O pesquisador Gabriel Freitas alerta que o uso medicinal da cannabis não é indicado para todos os casos. “Pessoas com esquizofrenia, distúrbio bipolar ou histórico de abuso de drogas devem evitar o uso, assim como jovens com menos de 25 anos, devido à intensa formação de sinapse nessa faixa etária”, afirma.
DECISÃO DO STJ E ACESSO À SAÚDE NO BRASIL
O STJ autorizou, no último dia 13, a importação de sementes e o cultivo de cânhamo industrial no Brasil. Essa variedade de Cannabis, sem efeitos psicotrópicos, será destinada exclusivamente para fins industriais e medicinais. A decisão vale apenas para empresas, e o cultivo deverá seguir as regulamentações que a Anvisa (Agência Nacional de Vigilância Sanitária) e a União devem estabelecer em até seis meses.
Para Cassiano Gomes, representante da Abrace, a autorização pode impulsionar a produção de extratos medicinais de baixo custo. “Essa medida ajuda a indústria a iniciar o cultivo em larga escala”, afirmou.
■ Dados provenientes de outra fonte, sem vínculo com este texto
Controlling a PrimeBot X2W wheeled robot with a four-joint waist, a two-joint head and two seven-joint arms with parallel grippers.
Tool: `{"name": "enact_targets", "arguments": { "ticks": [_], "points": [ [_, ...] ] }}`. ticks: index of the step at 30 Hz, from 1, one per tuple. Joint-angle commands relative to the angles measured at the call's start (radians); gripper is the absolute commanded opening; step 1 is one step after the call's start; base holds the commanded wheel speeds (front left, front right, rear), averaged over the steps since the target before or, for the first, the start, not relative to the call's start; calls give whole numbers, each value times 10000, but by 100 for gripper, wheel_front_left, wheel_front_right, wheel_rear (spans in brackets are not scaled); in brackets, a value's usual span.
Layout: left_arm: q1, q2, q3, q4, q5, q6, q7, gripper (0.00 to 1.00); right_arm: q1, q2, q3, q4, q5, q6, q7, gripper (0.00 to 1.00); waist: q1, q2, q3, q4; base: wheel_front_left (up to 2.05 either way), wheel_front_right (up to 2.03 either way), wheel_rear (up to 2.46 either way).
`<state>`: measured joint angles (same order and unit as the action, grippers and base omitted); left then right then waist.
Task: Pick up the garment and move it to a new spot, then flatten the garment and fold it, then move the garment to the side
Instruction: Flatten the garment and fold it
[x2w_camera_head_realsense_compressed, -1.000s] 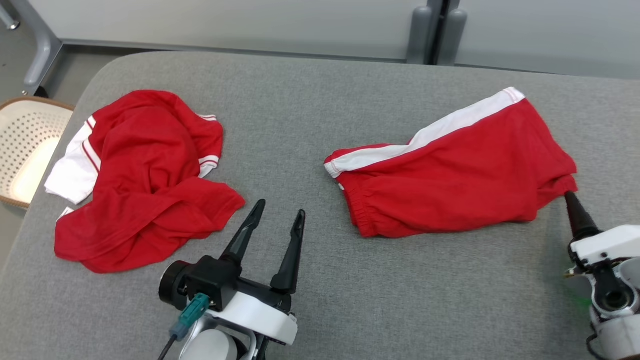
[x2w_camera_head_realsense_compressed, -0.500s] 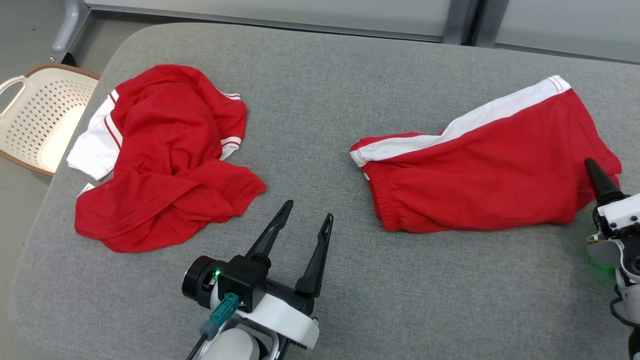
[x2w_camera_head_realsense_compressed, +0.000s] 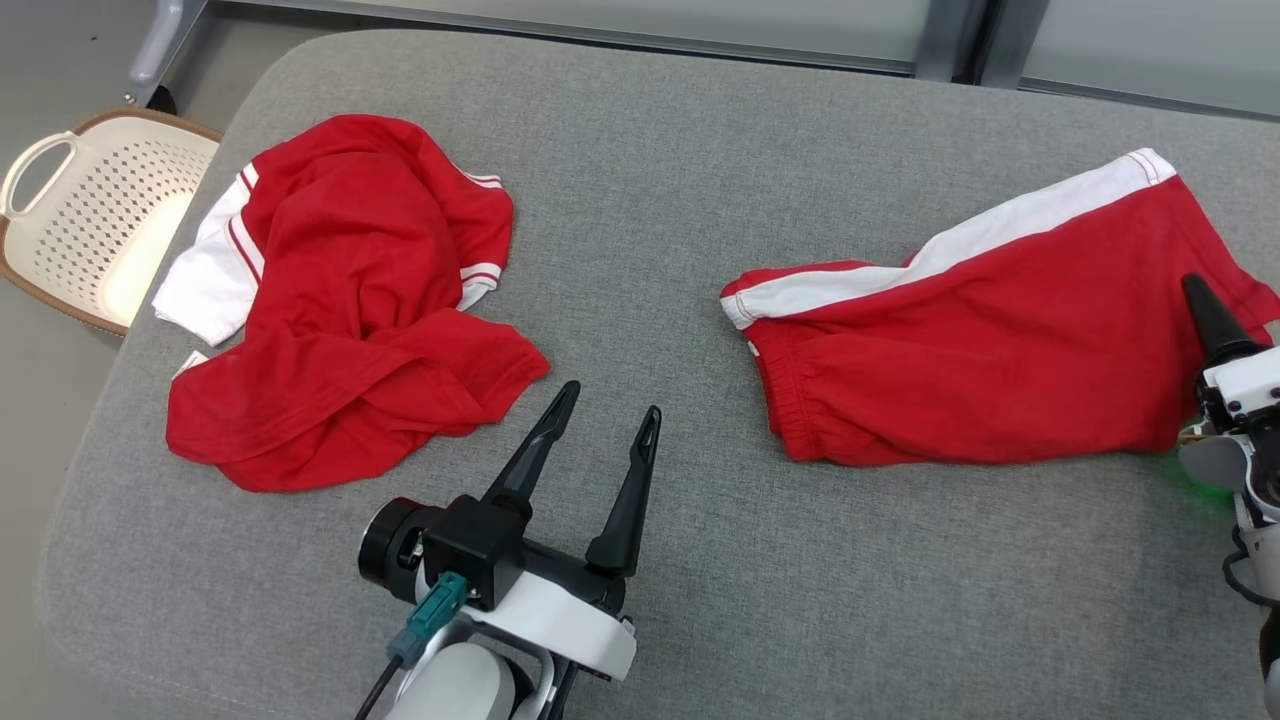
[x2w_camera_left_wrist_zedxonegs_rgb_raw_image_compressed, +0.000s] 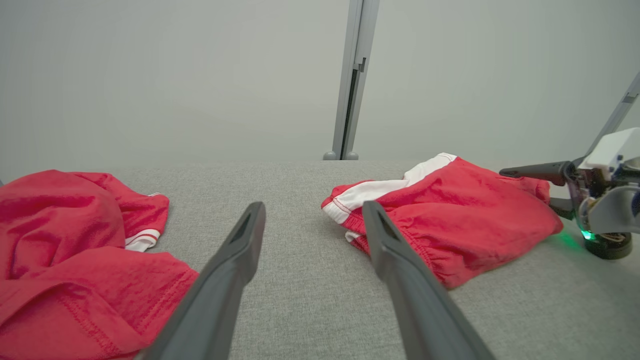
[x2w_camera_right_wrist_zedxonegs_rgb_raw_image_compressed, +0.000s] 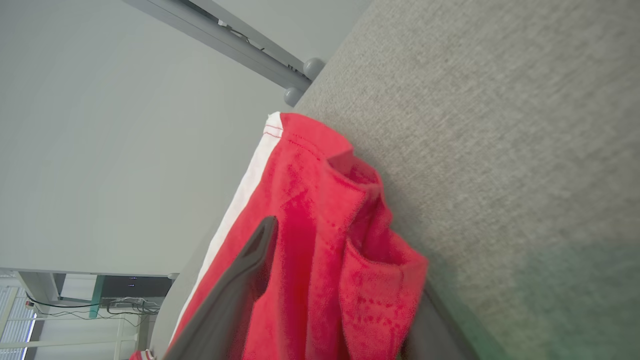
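Red shorts (x2w_camera_head_realsense_compressed: 980, 350) with a white side stripe lie flat on the right of the grey padded table (x2w_camera_head_realsense_compressed: 700, 600). My right gripper (x2w_camera_head_realsense_compressed: 1205, 310) is at their right edge. In the right wrist view my right gripper (x2w_camera_right_wrist_zedxonegs_rgb_raw_image_compressed: 345, 260) stands open around the shorts (x2w_camera_right_wrist_zedxonegs_rgb_raw_image_compressed: 320, 200), one finger over the cloth and the other under the bunched hem. My left gripper (x2w_camera_head_realsense_compressed: 612, 398) is open and holds nothing, low over bare table between the two garments. The left wrist view shows the left gripper (x2w_camera_left_wrist_zedxonegs_rgb_raw_image_compressed: 314, 207) with the shorts (x2w_camera_left_wrist_zedxonegs_rgb_raw_image_compressed: 450, 220) ahead to its right.
A crumpled red shirt (x2w_camera_head_realsense_compressed: 340, 300) with white sleeves lies at the left of the table, also seen in the left wrist view as the shirt (x2w_camera_left_wrist_zedxonegs_rgb_raw_image_compressed: 60, 235). A cream perforated basket (x2w_camera_head_realsense_compressed: 90, 220) stands on the floor beyond the table's left edge. Grey wall panels run behind.
The head camera has shifted, so the whole picture moved. My right gripper has slid from the shorts' lower right corner further onto their right edge. The left gripper stays open in place.
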<state>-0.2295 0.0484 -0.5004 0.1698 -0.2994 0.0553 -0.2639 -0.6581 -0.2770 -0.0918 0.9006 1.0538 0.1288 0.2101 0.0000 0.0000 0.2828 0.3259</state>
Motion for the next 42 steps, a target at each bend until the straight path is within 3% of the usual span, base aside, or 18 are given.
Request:
{"name": "enact_targets", "arguments": {
  "ticks": [1, 15, 26, 34, 42],
  "points": [
    [-64, 42, 58, -8, -13, 52, -7, 100, 293, 516, 94, 328, 107, 34, -2, 0, 0, 0, -11, -26, 0, 0, 0],
    [8, 40, 464, 243, 88, -135, -7, 100, 972, 287, 56, -630, 845, 9, -1068, 0, 0, 0, -522, -1029, 0, 0, 0],
    [444, 43, 885, 252, 20, -227, -5, 100, 2882, -266, -236, -1939, 1123, 20, -2448, 0, 0, 0, -1157, -1879, 0, 0, 0],
    [541, 43, 1011, 309, 77, -345, -7, 100, 3019, -147, -571, -1990, 1356, 22, -3031, 0, 0, 0, -1330, -1995, 0, 0, 0],
    [624, 45, 967, 353, 58, -340, -5, 100, 2975, 169, 491, -3562, 1432, 22, -3032, 0, 0, 0, -1648, -1734, 0, 0, 0]
  ]
}}
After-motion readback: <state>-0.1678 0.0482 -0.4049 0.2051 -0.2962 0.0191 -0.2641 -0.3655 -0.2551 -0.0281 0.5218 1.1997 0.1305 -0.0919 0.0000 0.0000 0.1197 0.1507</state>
Apesar da decisão, o impacto jurídico imediato ainda é considerado limitado. “As pessoas continuarão judicializando ações para obter autorização para produção”, explica Vladimir Saboia, chefe da Comissão de Direito do setor da Cannabis Medicinal OAB-RJ (Ordem dos Advogados do Brasil – Rio de Janeiro). Ele acredita que o Brasil precisa desenvolver uma cultura própria em vez de regulamentar a importação de sementes.
Um levantamento divulgado na última semana pela Netseeds estima que o mercado brasileiro de sementes de Cannabis para autocultivo terapêutico pode movimentar entre R$ 650 milhões a R$ 800 milhões. O país já está em processo de regulamentação da prática e conta com mais de 5.000 cultivadores licenciados.
“Estamos avançando rapidamente para a regulamentação definitiva da Cannabis medicinal”, avalia Saboia. “Trata-se de uma tendência mundial e uma commodity brasileira que precisa ser regulamentada com urgência”.